CIVDS does not contribute to EPSCs of DRG-DH synapses in primary cocultured DRG and DH neurons. (A, upper left, a) DRG and DH neurons were cocultured for at least 6 days before stimulation of DRG neurons with 50 mM KCl. (Right, b) Whole-cell EPSCs recorded in a DH neuron in Ca²⁺-free and 2.5 mM Ca²⁺ bath solution. The bar represents the application of 50 mM KCl. Part of the EPSC trace at 2.5 mM Ca²⁺ was expanded.

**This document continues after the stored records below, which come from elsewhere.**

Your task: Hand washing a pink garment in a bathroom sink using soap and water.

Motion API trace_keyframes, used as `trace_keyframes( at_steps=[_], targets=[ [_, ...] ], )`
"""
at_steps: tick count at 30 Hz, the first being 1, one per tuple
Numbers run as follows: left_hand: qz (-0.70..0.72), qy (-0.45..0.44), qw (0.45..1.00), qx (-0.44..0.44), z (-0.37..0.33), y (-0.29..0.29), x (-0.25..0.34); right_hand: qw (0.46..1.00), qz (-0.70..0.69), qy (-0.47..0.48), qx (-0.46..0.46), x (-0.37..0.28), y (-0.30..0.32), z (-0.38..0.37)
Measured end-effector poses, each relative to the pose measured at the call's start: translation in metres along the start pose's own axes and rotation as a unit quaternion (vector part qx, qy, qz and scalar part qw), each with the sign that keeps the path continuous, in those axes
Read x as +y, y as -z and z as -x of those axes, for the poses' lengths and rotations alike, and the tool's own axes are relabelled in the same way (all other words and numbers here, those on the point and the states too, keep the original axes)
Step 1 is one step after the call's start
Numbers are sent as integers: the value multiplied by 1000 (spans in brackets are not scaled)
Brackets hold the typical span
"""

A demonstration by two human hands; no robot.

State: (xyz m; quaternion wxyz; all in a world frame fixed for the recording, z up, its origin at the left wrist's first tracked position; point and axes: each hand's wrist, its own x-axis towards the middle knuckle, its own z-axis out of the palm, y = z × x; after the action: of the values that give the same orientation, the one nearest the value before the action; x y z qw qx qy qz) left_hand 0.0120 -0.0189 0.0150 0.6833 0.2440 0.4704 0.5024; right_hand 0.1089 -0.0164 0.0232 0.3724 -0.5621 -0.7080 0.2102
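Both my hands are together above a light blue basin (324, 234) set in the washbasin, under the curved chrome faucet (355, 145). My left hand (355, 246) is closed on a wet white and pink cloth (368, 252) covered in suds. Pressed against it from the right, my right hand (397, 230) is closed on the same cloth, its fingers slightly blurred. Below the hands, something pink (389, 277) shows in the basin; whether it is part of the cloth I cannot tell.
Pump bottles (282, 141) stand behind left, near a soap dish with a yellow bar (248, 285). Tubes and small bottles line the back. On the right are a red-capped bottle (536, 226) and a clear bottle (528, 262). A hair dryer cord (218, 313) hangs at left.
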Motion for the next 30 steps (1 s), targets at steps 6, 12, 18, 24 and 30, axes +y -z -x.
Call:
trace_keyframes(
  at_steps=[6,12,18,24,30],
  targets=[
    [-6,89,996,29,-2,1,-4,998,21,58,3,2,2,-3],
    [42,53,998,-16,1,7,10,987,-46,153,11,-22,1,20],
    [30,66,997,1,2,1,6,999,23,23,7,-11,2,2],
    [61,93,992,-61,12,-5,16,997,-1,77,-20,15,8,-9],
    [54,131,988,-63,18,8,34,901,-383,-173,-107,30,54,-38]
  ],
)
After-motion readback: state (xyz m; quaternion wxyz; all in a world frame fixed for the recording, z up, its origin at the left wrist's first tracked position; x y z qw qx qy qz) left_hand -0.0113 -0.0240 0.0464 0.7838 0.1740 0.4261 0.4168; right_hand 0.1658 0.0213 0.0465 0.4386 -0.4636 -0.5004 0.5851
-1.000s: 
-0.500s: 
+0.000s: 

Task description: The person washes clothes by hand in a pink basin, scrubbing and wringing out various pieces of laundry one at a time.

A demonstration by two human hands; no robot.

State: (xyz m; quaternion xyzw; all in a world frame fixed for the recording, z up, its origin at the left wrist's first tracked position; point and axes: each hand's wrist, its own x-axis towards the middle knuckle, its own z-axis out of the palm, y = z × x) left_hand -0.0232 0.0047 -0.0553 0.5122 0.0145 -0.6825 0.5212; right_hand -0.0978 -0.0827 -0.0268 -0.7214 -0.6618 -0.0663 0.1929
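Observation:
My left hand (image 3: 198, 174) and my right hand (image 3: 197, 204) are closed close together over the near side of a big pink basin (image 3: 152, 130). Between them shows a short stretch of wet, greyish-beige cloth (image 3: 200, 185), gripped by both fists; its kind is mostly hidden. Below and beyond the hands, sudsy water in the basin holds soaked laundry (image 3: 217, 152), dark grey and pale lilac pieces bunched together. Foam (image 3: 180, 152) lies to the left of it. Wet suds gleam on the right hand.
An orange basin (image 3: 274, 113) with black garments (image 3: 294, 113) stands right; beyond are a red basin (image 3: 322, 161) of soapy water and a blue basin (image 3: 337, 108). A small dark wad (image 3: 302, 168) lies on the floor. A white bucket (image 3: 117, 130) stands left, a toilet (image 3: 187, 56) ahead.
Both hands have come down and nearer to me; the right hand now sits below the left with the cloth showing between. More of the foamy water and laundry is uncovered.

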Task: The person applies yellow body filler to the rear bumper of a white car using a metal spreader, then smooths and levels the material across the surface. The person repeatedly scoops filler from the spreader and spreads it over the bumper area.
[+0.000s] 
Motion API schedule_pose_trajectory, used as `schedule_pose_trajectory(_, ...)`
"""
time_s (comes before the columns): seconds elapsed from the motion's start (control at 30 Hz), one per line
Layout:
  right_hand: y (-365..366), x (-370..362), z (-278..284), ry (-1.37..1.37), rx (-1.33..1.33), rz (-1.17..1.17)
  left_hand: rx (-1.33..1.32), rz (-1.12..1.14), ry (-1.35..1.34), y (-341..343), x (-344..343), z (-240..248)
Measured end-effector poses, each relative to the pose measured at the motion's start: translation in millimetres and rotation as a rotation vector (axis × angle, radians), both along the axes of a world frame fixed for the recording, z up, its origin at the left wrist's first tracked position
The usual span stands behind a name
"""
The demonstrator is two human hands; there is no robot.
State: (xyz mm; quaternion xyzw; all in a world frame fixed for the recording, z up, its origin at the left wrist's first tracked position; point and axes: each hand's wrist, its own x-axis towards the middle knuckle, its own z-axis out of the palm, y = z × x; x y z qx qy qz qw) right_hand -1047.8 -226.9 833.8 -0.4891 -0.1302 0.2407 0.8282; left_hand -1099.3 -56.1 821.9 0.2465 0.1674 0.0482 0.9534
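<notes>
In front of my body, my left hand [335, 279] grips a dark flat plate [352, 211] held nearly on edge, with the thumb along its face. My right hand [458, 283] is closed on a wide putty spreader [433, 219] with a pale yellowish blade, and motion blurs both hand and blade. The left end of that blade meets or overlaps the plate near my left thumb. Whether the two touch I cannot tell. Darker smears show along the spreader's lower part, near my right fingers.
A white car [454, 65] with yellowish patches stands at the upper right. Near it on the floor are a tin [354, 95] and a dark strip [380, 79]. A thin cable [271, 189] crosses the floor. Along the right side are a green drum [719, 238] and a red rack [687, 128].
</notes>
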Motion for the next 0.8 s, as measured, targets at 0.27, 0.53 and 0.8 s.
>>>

The slow changes in whole-cell currents during KCl application were probably caused by the voltage-independent K channels responsible for resting membrane potential. Similar results were obtained in four independent experiments. (B) Average results of the peak EPSCs, which were subtractions of total KCl-induced currents in 0 and 2.5 mM Ca²⁺ bath, from DRG-DH coculture was 1.5 ± 0.3 nA (n = 4).